Pescadero State Beach

Pescadero State Beach is two miles of sandy Beach with high cliffs and rugged rock formations. Pescadero State Beach is where the Western Snowy Plovers nest in the winter. If you see these adorable little birds, please give them space. 

As this is quite a long beach, there are three parking lots to access the Beach. The northern parking lot is the best place to park for beach access. The central parking lot provides access to the beach and the marsh trail. If you want to explore the tide pools, park in the southern parking lot. 

Journaling on the beach
Things to do in Pescadero

Bean Hollow State Beach

Bean Hollow State Beach is a one-mile beach that includes Pebble Beach and Bean Hollow Beach (with parking at each location). 

Pebble Beach is named after the colorful pebbles that wash up on shore. Please do not take any pebbles home with you. 

Bean Hollow Beach is a cove beach with tide pools and unique sandstone formations. 

The Arroyo de los Frijoles Trail is a one-mile interpretive trail that connects the two beaches. 

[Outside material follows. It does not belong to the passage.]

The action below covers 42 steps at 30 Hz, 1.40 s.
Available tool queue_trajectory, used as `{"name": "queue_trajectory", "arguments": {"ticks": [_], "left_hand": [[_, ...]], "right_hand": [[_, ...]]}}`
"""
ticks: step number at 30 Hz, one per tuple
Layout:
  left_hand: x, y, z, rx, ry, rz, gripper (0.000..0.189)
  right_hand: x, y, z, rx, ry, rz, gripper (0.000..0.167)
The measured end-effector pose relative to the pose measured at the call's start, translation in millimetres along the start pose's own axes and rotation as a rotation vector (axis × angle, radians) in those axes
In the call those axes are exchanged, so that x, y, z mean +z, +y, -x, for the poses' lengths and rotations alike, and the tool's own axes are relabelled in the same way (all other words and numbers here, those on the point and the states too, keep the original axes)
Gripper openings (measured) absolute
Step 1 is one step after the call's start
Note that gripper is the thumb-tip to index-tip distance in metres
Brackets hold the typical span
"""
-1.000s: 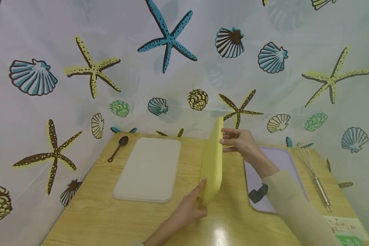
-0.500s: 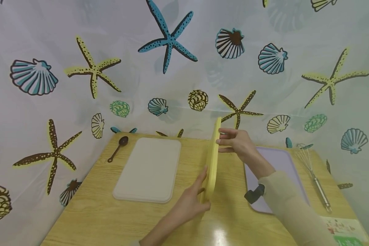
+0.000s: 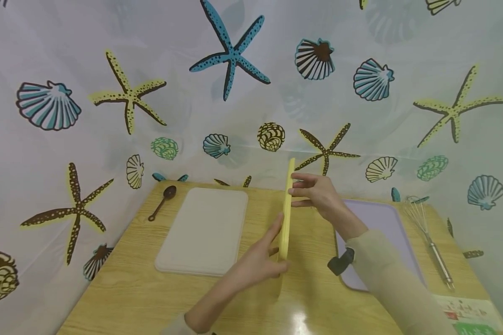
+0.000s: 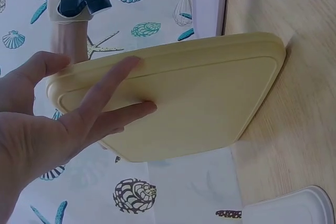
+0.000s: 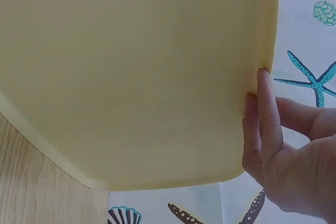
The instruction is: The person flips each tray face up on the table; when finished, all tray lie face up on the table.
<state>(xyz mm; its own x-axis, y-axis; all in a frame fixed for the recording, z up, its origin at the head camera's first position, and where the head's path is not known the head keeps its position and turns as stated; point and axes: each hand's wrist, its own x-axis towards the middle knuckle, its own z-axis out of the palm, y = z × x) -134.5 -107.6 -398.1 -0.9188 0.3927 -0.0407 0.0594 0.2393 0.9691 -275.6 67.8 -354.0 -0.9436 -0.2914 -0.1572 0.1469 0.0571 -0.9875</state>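
A yellow tray (image 3: 287, 204) stands on its long edge near the middle of the table, almost edge-on in the head view. My left hand (image 3: 257, 260) holds its near end, with the thumb on the right side and the fingers spread along the left face; that face, with a thin ridge, fills much of the left wrist view (image 4: 205, 103). My right hand (image 3: 320, 193) pinches the upper rim toward the far end. In the right wrist view the tray's smooth inner face (image 5: 131, 77) shows, the right fingers (image 5: 269, 114) at its rim.
On the wooden table (image 3: 121, 288), a white tray (image 3: 203, 230) lies left and a lilac tray (image 3: 377, 223) right, partly behind the right forearm. A dark spoon (image 3: 163, 202) is far left, a whisk (image 3: 433, 251) far right. A printed card (image 3: 465, 309) sits front right. A shell-patterned curtain (image 3: 234, 107) hangs behind.
The yellow tray has swung from showing its left face to nearly edge-on and shifted slightly left. Both hands moved with it, the left one upward and farther forward in the view.
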Motion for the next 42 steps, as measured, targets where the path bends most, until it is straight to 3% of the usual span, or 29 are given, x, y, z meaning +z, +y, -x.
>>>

Where to Stay in Half Moon Bay

If you’d like to extend your stay in Half Moon Bay beyond a day trip, there are plenty of great places to stay, from bed and breakfasts to higher-end accommodations like the Ritz Carlton or Oceano Hotel and Spa. Some charming hotels are located in the heart of Half Moon Bay, near the shops and restaurants on Main Street. Or, if you’d prefer, there are also cute bungalows overlooking the Pacific Ocean.

Budget-Friendly Places to Stay in Half Moon Bay

If you don’t want to break the bank on your accommodation in Half Moon Bay, here are a few excellent places to stay that are budget-friendly:

Aristocrat Hotel: Located just outside town, this Best Western property includes breakfast and an onsite pub (Daniel Radcliff did his legendary YouTube rap performance at this pub). 

Check rates and availability here.

Mill Rose Inn: This Victorian bed and breakfast is a beautiful place for a romantic getaway. It is just a 2-minute walk to Main Street.

Check rates and availability here.

Bougie Places to Stay in Half Moon Bay

If you want to treat yourself to a lovely weekend getaway, there are a few luxurious places to stay in Half Moon Bay!

Cypress Inn: The Cypress Inn on Miramar Beach is located on the coastal trail, and many rooms have ocean views!

Check rates and availability here.

Half Moon Bay Inn: Half Moon Bay Inn is located on Main Street in the heart of Half Moon Bay.

Check rates and availability here.

Check here for a complete list of Half Moon Bay Hotels.

I hope you enjoy exploring these beautiful beaches in Half Moon Bay. This is an exceptional part of California, and I’m glad you’re getting to experience it!